Intense, interval-style workouts have been shown to improve the health and fitness of people who exert themselves for only a few minutes a week.
Intense, interval-style workouts — brief bouts of very hard exercise broken up by periods of recovery — have been shown to improve the health and fitness of people who exert themselves for only a few minutes a week. Such efficiency is alluring, and has helped this kind of conditioning attract widespread media attention in recent years (including in this column). But high-intensity interval training programmes aren’t for everyone. As researchers from Australia and England point out in the December issue of Frontiers in Psychology, “a largely sedentary population” is unlikely to “feel physically capable and sufficiently motivated to take up and maintain a regime of highly intense exercise.” That doubt is what makes some news out of Japan about a much-less-punishing form of interval training so welcome.

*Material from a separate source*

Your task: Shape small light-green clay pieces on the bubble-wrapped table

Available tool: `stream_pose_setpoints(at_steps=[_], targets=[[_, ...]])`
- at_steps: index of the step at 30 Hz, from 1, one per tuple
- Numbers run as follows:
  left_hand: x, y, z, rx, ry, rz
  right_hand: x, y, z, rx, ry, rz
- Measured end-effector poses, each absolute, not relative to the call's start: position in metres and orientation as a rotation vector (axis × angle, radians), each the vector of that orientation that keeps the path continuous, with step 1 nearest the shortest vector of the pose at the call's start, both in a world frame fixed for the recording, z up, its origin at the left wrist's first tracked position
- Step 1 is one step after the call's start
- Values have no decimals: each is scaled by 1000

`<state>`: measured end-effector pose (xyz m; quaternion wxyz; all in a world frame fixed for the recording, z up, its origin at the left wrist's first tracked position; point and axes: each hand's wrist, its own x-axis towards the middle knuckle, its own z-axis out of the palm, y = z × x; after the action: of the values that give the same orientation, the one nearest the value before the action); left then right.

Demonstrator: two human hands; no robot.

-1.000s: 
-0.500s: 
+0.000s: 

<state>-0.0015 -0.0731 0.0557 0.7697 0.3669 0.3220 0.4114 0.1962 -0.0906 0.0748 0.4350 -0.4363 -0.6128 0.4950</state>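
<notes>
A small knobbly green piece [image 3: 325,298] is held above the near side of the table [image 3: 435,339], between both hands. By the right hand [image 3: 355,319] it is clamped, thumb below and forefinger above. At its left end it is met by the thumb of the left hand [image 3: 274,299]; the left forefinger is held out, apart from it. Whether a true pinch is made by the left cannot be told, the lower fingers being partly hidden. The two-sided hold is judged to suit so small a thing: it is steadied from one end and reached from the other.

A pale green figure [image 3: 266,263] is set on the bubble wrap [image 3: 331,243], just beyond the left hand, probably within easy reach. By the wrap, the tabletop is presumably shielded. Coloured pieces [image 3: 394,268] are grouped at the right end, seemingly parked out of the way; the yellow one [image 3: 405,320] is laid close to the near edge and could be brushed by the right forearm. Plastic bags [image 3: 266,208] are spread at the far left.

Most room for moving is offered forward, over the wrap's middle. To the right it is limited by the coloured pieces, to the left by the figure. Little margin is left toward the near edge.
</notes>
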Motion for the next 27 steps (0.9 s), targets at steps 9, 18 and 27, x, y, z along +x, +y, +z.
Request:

A decade ago, scientists led by Dr. Hiroshi Nose at the Shinshu University Graduate School of Medicine in Matsumoto, Japan, started developing walking programmes. They knew that walking was physically the easiest (and also the most practical) exercise for those in middle age and older, but the researchers suspected that people might need to push themselves to achieve the greatest health benefits. So they created a regimen consisting three minutes of fast walking at a pace that Nose says approximates a 6 or 7 on a scale of exertion from 1 to 10. Each “somewhat-hard” three-minute spell was followed by three minutes of gentle strolling.
In their original experiment, the results of which were published in 2007, walkers between the ages of 44 and 78 completed five sets of intervals, for a total of 30 minutes of walking at least three times a week. A separate group of older volunteers walked at a continuous, moderate pace, equivalent to about a 4 on the same exertion scale. After five months, the fitness and health of the older, moderate group had barely improved. The interval walkers, however, significantly improved aerobic fitness, leg strength and blood-pressure readings.
In their latest study, which came out in December in the Journal of Applied Physiology, Nose and his colleagues report that most of the participants stayed with the walking programme long after their original five-month commitment ended. Two years later, almost 70 per cent of the walkers with whom the researchers remained in contact were still following their regimen at least three times a week and had retained or improved their health gains. Those who quit cited “family, health and job issues,” says Dr. Shizue Masuki, the new study’s lead author, but they rarely complained about the complexity of the training.
So those who have considered high-intensity interval training but have been apprehensive about its demands should go for a walk.
“Perform the training for 10 minutes in the morning, 10 minutes in the afternoon and 10 minutes in the evening,” Masuki suggests. Three days of exercise per week is best, but if that’s too challenging, she says, “do it on the weekend” and cram the workouts into two days. Doing so, Masuki adds, “can have a profound effect on physiological regulation.”